[Data records]
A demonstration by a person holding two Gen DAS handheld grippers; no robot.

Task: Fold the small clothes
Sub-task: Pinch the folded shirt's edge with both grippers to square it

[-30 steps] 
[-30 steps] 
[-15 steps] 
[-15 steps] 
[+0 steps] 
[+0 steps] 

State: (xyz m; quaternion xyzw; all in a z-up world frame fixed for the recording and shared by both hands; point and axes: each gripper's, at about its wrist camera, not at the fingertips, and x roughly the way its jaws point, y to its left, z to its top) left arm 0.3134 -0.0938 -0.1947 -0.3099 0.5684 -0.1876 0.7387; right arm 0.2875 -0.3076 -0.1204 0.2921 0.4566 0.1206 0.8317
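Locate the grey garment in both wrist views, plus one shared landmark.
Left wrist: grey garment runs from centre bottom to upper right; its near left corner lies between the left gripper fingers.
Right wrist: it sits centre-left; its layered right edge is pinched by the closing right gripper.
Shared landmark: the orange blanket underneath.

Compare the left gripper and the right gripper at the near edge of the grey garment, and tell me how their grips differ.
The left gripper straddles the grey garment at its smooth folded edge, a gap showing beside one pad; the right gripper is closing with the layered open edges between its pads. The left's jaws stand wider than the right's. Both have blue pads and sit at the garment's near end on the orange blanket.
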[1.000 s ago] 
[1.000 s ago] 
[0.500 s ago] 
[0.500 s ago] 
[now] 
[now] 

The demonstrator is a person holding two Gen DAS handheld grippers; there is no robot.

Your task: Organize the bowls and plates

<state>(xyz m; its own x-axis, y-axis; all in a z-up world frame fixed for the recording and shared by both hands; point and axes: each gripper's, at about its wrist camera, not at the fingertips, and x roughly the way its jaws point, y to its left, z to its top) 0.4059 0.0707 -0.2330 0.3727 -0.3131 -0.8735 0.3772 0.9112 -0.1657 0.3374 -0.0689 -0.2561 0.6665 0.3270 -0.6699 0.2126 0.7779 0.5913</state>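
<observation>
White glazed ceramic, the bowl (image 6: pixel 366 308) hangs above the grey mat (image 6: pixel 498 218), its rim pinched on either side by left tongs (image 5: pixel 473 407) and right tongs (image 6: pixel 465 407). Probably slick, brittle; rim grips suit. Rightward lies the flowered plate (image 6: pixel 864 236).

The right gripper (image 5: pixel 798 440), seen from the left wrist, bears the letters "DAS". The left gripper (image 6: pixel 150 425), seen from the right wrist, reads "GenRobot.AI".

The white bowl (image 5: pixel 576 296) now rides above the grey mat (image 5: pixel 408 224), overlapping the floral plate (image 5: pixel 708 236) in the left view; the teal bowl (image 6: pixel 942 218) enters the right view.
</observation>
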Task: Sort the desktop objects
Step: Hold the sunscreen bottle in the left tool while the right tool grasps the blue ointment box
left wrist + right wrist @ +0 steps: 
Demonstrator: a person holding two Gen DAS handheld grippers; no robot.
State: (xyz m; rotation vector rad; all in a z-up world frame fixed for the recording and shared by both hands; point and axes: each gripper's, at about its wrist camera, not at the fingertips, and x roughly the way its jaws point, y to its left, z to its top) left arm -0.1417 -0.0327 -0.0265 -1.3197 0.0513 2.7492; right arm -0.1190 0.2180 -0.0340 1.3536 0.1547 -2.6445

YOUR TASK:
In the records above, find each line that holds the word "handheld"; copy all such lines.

RESULT:
A demonstration by a person holding two Gen DAS handheld grippers; no robot.
The demonstrator is a person holding two Gen DAS handheld grippers; there is no robot.
Demonstrator: a person holding two Gen DAS handheld grippers; no robot.

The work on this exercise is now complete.